## ASSIGNED TASK
The expected answer is every line of the material, reproduced exactly.

## RAW DATA
⟨
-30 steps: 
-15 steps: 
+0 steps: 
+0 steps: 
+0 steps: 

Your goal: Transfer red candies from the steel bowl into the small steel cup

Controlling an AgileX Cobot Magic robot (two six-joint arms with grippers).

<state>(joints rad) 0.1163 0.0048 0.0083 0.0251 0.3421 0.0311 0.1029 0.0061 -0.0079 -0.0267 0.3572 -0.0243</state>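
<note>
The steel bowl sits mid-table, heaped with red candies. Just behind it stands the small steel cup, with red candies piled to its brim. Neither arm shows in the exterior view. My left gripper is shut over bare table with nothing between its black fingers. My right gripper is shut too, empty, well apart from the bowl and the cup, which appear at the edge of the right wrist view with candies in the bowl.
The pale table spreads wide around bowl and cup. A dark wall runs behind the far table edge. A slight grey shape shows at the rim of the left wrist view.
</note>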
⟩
## ANSWER SECTION
-30 steps: 
-15 steps: 
+0 steps: 
+0 steps: 
+0 steps: 

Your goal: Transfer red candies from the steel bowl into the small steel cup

Controlling an AgileX Cobot Magic robot (two six-joint arms with grippers).

<state>(joints rad) 0.1163 0.0048 0.0083 0.0251 0.3421 0.0311 0.1029 0.0061 -0.0079 -0.0267 0.3572 -0.0243</state>
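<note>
The steel bowl sits mid-table, heaped with red candies. Just behind it stands the small steel cup, with red candies piled to its brim. Neither arm shows in the exterior view. My left gripper is shut over bare table with nothing between its black fingers. My right gripper is shut too, empty, well apart from the bowl and the cup, which appear at the edge of the right wrist view with candies in the bowl.
The pale table spreads wide around bowl and cup. A dark wall runs behind the far table edge. A slight grey shape shows at the rim of the left wrist view.
</note>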

Nothing further remains for this exercise.